Photo Card. The Photo Card is very similar to the Summary Card, except that this card features a larger image than the thumbnail found on the Summary Card. (Note: it looks like Twitter has removed the description parameter:value pair in just the last couple days, though their documentation still mentions it.)
Use case: Featuring a travel product worth capturing in a large, grand image.
Gallery Card. Like the Photo Card, but with four slightly smaller pictures as compared to the one larger image used in the Photo Card. The utility of the Gallery Card lies in the ability to show off multiple elements of your business in one shot.
Use case: Promoting a vacation tour and pushing users directly into our Bynd Travel Community app. In this case, the card would instruct the follower to download the app if he or she didn’t already have it.
App Card. The App Card is designed to be used when you want to advertise your app directly to your followers. It allows for a name, description, rating, price and an app icon. (Note: “This Card type is not yet widely available, though it should be within the next few weeks. At this time, it requires special approval.” Hence, no screenshot.)
Use case: Launching a new app, in which case followers clicking/tapping on the link in your App Card would be taken directly to that app description and download page in the Apple Store or Google Play. The App Card is also a good choice for driving downloads to existing apps.
Player Card. The Player Card allows you to insert a media player into your tweets and is designed to work for video or audio or both.
Use case: Creating a video contest where the best/craziest/funniest Cancun vacation video wins an all-expenses paid week for two in Cancun; link to your YouTube channel or to your web site. Depending on how many followers you have on Twitter, use of the Player Card could pay for itself several times over in add-on bookings or word-of-mouth marketing or return customers. (Note: “This Card type is not yet widely available, though it should be within the next few weeks. At this time, it requires special approval.” Hence, no screenshot.)
Easy to implement
Implementation of the Twitter cards is easy.

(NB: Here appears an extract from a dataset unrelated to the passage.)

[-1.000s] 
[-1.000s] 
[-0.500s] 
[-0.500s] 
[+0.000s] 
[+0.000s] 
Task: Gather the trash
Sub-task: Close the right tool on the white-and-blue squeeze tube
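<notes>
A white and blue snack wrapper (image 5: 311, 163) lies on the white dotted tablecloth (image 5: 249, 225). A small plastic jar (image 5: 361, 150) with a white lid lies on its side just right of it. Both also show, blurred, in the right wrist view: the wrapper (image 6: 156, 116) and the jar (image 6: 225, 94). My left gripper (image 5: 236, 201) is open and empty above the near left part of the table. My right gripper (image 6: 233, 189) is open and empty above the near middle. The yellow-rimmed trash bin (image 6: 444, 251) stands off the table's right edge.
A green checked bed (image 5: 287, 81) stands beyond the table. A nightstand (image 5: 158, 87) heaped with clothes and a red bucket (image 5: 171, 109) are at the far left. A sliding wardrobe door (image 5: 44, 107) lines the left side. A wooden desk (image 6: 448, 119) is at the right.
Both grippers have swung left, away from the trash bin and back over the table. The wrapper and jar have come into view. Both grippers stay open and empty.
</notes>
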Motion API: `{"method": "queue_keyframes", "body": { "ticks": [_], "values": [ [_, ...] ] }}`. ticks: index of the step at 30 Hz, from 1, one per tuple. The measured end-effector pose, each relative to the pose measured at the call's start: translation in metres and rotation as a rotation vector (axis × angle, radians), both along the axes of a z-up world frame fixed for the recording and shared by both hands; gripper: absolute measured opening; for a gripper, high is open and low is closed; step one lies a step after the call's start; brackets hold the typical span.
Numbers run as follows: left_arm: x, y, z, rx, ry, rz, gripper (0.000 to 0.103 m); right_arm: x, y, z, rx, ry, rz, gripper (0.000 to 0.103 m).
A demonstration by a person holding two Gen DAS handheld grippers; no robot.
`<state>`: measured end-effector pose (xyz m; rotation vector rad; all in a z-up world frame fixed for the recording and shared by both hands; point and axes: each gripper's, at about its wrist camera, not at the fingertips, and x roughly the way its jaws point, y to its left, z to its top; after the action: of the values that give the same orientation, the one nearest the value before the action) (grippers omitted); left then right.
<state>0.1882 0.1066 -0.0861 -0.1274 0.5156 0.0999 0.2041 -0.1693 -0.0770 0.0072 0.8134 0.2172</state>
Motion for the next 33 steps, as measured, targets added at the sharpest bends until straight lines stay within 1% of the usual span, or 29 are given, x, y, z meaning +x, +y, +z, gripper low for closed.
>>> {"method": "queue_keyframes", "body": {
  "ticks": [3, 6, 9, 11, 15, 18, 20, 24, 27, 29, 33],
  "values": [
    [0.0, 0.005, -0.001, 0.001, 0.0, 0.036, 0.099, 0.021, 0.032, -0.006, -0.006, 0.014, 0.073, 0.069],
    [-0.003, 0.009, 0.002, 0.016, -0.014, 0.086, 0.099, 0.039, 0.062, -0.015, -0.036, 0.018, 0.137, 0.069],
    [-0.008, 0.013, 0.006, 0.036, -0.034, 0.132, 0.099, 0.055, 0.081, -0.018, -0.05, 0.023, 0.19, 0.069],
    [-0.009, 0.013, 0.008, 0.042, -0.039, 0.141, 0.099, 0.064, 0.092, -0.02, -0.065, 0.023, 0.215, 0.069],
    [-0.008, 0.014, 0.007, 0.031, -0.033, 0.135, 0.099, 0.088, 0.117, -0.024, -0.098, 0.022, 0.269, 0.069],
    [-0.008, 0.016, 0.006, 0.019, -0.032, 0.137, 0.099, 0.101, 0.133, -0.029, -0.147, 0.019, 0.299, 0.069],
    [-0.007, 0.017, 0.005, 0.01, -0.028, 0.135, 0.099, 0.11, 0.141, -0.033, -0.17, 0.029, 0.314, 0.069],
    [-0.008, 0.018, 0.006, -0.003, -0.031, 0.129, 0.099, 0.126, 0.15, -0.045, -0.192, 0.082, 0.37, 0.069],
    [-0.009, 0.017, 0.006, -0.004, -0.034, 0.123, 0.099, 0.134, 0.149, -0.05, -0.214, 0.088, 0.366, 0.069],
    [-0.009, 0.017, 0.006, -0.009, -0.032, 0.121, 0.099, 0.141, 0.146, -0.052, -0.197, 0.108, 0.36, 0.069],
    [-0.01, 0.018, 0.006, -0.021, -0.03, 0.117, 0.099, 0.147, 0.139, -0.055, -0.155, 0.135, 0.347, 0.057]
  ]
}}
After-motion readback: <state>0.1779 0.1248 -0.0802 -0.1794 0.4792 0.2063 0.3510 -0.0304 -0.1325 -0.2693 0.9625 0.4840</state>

According to Twitter, “Simply add a few lines of HTML to your webpages…” You can read more about implementation on Twitter’s Getting Started page. It’s also important to note that the Twitter cards are modeled after the Facebook Open Graph protocol – if you’re using the Open Graph, then it will be even easier for you to generate Twitter cards.
Any Twitter card that you create will need to pass through Twitter’s validation process against the key URL fields – this is Twitter’s way of ensuring that you’re not gaming Twitter’s ecosystem. Furthermore, use of two of the Twitter cards, as noted above, require special permission from Twitter in advance to be able to use them.
The iron is hot!
Twitter just launched this expanded card functionality last week. And, according to Twitter, no travel apps are using these cards yet. So, be an early adopter and take advantage of these new features to grow your business! As for Bynd, we will be folding these Cards into our back-end as a service platform very soon!
For brands looking to drive app downloads and to increase word-of-mouth marketing and brand distribution, and grow revenues, this is an easy, quick-to-market path to all of that.